RECORDED DATA:
════════════════════

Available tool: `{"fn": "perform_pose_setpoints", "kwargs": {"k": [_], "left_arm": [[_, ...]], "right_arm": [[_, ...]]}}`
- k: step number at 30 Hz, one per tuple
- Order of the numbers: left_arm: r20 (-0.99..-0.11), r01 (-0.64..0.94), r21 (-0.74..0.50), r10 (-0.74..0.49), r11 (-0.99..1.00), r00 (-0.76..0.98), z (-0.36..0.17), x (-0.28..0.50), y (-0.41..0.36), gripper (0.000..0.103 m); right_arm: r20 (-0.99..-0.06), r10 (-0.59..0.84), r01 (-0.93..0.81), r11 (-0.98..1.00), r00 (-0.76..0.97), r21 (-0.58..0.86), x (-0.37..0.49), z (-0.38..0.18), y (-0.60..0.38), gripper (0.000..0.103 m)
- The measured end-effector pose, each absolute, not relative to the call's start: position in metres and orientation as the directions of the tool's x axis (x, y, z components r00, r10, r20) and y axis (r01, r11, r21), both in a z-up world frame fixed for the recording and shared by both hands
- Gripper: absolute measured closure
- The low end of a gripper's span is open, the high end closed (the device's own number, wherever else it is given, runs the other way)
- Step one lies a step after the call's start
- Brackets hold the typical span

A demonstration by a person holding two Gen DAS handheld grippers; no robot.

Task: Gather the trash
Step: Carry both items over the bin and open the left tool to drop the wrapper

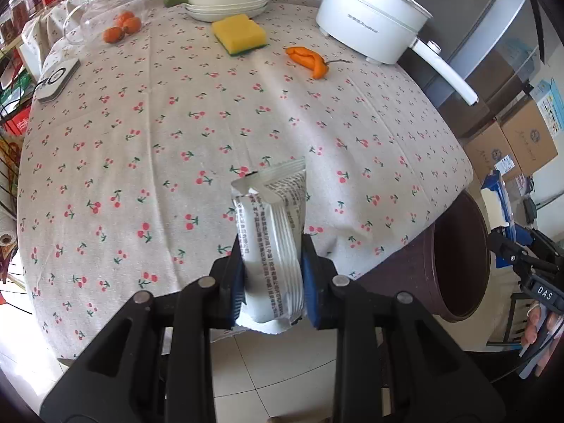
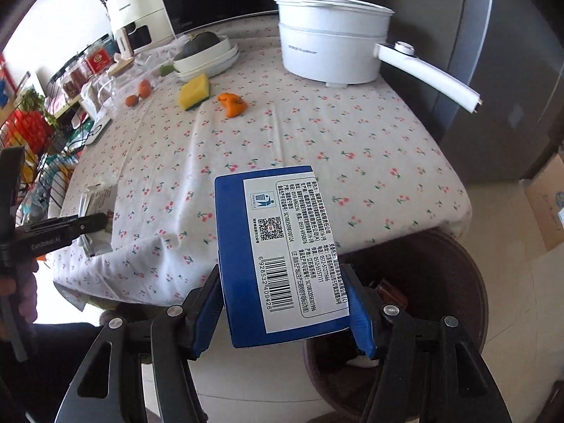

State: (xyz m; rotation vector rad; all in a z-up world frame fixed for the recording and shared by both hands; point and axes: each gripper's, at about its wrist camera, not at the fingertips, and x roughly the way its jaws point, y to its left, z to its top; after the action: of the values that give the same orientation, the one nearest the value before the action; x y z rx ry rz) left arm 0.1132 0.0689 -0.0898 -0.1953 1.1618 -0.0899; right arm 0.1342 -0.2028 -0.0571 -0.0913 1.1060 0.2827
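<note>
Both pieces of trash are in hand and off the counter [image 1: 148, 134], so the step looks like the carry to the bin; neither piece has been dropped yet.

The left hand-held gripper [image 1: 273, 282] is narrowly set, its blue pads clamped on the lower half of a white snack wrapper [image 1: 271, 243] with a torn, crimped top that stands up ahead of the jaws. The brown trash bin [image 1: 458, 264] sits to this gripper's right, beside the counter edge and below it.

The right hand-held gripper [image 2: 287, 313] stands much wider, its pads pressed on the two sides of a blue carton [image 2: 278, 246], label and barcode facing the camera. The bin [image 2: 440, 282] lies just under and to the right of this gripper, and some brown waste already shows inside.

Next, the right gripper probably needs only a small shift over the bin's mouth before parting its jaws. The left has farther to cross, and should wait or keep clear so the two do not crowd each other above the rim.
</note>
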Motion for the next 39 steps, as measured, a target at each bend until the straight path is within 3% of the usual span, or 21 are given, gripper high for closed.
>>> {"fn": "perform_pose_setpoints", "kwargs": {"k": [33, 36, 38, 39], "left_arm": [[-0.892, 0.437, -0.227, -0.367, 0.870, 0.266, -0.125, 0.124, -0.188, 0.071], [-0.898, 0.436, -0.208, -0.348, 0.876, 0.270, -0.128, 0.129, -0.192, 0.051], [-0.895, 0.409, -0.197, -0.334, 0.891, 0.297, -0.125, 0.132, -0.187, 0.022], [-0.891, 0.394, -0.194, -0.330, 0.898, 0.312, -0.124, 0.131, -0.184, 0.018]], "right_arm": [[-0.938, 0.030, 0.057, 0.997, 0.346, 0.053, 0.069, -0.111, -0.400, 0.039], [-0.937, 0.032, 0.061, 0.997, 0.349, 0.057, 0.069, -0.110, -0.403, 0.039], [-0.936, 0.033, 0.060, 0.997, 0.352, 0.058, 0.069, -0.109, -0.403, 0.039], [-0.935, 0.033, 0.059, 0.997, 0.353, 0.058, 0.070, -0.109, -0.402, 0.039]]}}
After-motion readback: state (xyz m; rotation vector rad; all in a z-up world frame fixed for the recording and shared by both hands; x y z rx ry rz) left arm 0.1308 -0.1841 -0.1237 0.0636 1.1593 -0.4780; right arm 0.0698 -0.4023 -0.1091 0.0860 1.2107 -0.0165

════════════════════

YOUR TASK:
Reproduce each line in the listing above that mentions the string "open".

ANSWER TO THIS EXERCISE:
- The low end of a gripper's span is open, the high end closed (the device's own number, wherever else it is given, runs the other way)
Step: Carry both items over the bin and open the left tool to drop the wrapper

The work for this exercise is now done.